The Free Speech Movement was able to wring some concessions for its cause out of the U.C. administration, but the times they were a-changin’. By 1969, with five years of Vietnam and domestic unrest behind them, both student activists and administration figures were of a more militant disposition. For many, the atmosphere in which People’s Park became the flashpoint for a political and cultural conflict is synonymous with the Berkeley of the late 1960s and 70s.
People’s Park was nothing more than a scruffy little lot between Haste Street and Dwight Way purchased by the University two years before. In the spring of 1969, it became the focus first of community organizers to create a public park and then of police, highway patrolmen and the National Guard, who were ordered to fence the lot off. In the riot that ensued on May 15, 1969, one man was killed with a shotgun and another blinded. Tear gas, rocks and bottles were thrown, and billy clubs were wielded. One hundred and twenty-eight people went to the hospital. Further riots took place in the ensuing weeks—at the park site, on campus and in between. Helicopters dropped tear gas onto crowds.
Sporadic, violent protests flared up at People’s Park throughout the 1970s, 80s and 90s over issues as diverse as Apartheid and the installation of a volleyball court in the park. (The latter, in 1991, sparked twelve days of rioting during which a homeless woman attempted to attack Chancellor Chang-Lin Tien with a knife. She was shot and killed by police.)
Today, People’s Park is still a scruffy little lot with a basketball hoop and a free clothing box, and is likely to remain so in the future. Leased by the University to the City of Berkeley, no one seems eager to do anything with it.
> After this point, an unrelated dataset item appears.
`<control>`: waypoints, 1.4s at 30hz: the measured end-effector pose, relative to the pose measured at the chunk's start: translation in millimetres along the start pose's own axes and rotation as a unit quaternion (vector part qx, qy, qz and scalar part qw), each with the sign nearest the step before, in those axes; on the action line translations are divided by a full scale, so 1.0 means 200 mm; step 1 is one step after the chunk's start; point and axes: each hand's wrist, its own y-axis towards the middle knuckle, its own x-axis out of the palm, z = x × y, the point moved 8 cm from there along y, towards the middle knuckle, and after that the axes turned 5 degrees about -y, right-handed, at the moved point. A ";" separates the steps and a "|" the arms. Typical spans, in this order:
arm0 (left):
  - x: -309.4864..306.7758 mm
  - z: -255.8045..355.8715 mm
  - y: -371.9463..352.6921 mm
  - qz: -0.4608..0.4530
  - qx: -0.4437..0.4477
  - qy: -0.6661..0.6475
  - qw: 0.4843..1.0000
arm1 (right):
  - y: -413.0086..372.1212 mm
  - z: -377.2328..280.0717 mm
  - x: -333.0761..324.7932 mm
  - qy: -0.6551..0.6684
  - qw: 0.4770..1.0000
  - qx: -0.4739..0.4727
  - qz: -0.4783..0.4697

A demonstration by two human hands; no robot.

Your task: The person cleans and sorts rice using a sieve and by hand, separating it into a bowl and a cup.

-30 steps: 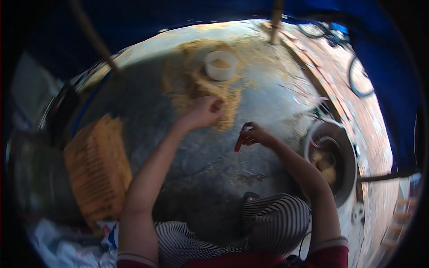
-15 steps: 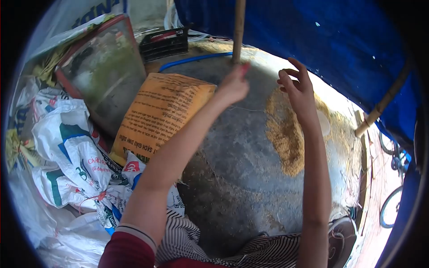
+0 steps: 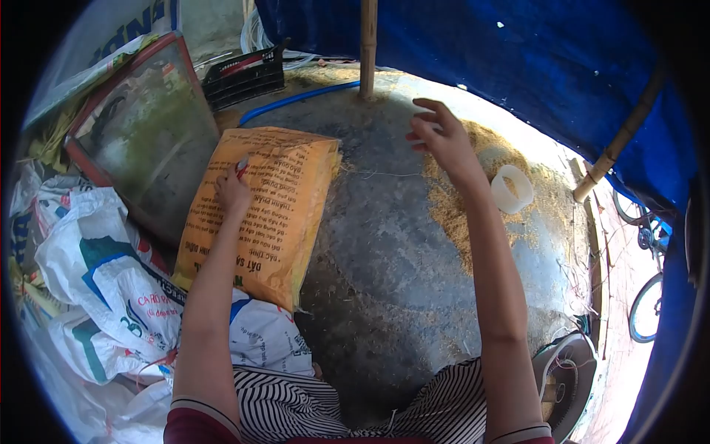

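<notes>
Two hands are at work over a bare concrete floor (image 3: 384, 251), well apart from each other. The left hand (image 3: 231, 189) rests on the printed face of an orange sack (image 3: 274, 207), which lies flat and leans across a heap of white sacks (image 3: 111, 274); its fingers are closed around a small red object (image 3: 242, 166) whose tip pokes up just above the knuckles, and pressing down there seems to keep the sack steady. The right hand (image 3: 442, 140) is lifted in the air above the near edge of a spread of tan grain (image 3: 458, 214), fingers loosely parted and half curled, with nothing solid in it. A thin thread (image 3: 384, 175) runs from the sack's upper corner toward that hand; whether the fingers pinch it is too fine to tell. A white cup (image 3: 512, 189) stands in the grain just beyond the wrist. A bamboo pole (image 3: 367, 44) rises behind the sack against a blue tarp (image 3: 518, 52), and a black crate (image 3: 244, 78) sits to its left.
</notes>
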 end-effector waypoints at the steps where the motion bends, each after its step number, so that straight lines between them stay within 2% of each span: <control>1: 0.01 -0.02 -0.01 0.000 0.005 -0.005 1.000 | 0.00 0.02 0.00 -0.017 1.000 0.017 -0.002; 3: 0.02 -0.03 -0.03 0.037 0.028 0.023 0.999 | 0.00 0.08 -0.01 -0.034 0.999 0.020 0.011; 5: 0.11 -0.09 -0.02 -0.015 0.020 0.089 0.996 | 0.00 0.14 0.01 -0.056 0.998 0.025 -0.004; 7: 0.19 -0.16 -0.03 -0.145 -0.051 0.060 0.986 | -0.01 0.17 0.05 -0.092 0.995 0.037 -0.022; 9: 0.15 -0.16 -0.07 -0.110 -0.053 0.076 0.990 | -0.01 0.21 0.10 -0.165 0.985 0.003 -0.057; 11: 0.13 -0.17 -0.08 -0.130 -0.111 0.086 0.981 | -0.03 0.22 0.15 -0.235 0.968 -0.037 -0.080; 12: 0.15 -0.13 -0.09 -0.133 -0.102 0.086 0.982 | -0.04 0.24 0.15 -0.237 0.968 -0.031 -0.072; 14: 0.09 -0.09 -0.10 -0.040 -0.128 0.125 0.983 | -0.06 0.26 0.21 -0.252 0.955 -0.070 -0.139; 18: 0.06 0.29 -0.08 -0.067 -0.051 0.069 0.994 | -0.16 0.19 0.04 -0.310 0.935 -0.044 -0.165; 20: 0.03 0.61 -0.09 -0.039 0.065 -0.012 0.997 | -0.16 0.21 -0.13 -0.329 0.936 -0.036 -0.116; 21: 0.02 0.75 -0.13 -0.039 0.074 -0.016 0.996 | -0.16 0.21 -0.22 -0.333 0.936 -0.033 -0.107; 23: -0.04 1.13 -0.30 -0.055 0.195 -0.116 0.972 | -0.19 0.22 -0.44 -0.292 0.955 -0.013 -0.050; 27: -0.12 1.71 -0.75 -0.082 0.279 -0.157 0.944 | -0.32 0.29 -0.78 -0.287 0.958 0.003 -0.003; 29: -0.11 1.97 -0.97 -0.114 0.359 -0.227 0.898 | -0.39 0.40 -0.91 -0.305 0.952 0.034 0.007; 30: -0.10 2.06 -1.06 -0.113 0.365 -0.226 0.896 | -0.41 0.45 -0.97 -0.305 0.952 0.034 0.013; 32: -0.08 2.28 -1.28 -0.133 0.447 -0.242 0.851 | -0.45 0.54 -1.11 -0.288 0.956 0.029 0.050; 36: 0.00 2.54 -1.46 -0.169 0.447 -0.254 0.841 | -0.57 0.65 -1.42 -0.236 0.960 0.095 0.119; 38: 0.07 2.69 -1.50 -0.193 0.462 -0.251 0.828 | -0.65 0.83 -1.67 -0.048 0.943 0.161 0.286; 39: 0.10 2.77 -1.51 -0.193 0.463 -0.247 0.829 | -0.73 0.85 -1.80 -0.024 0.901 0.121 0.417; 41: 0.18 2.91 -1.52 -0.232 0.445 -0.249 0.828 | -0.86 0.92 -1.95 0.093 0.836 0.128 0.525; 42: 0.19 2.99 -1.55 -0.233 0.446 -0.247 0.828 | -0.88 0.97 -1.98 0.096 0.835 0.129 0.526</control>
Today’s Berkeley is a quieter place. Its politics are still remarkably fractious, but student protests are not the volatile factor they once were. Business majors cowed by academic pressure no longer have the energy to “smash the state” (note that after receiving enough “express deposits” of bricks and incendiary devices, the once glassy Bank of America branch at the corner of Telegraph Avenue and Durant Street is now a windowless, concrete fortress).
In spite of itself, Berkeley society seems to have reached a strange point of balance. The interests of commerce, the University, the progressive left and NIMBY (Not In My Backyard) property owners and preservationists all counter each other over a fulcrum of political correctness so stifling that radical change would seem impossible.
On the threshold of the 21st century, Berkeley stands ready to be a full participant, if not a leader, in the New Economy. Its Internet and high technology businesses (like Ask Jeeves) are as successful as they can be. The city’s retail economy is booming. The arts are thriving, supported by the community. While bitter complaints are heard about the Cal football team, everyone agrees that the University of California—this year as every year one of the top three universities in the country—should be in good shape for years to come.
And there are still cows, too. (Don’t believe us? Pick up a quart of Berkeley Farms milk.)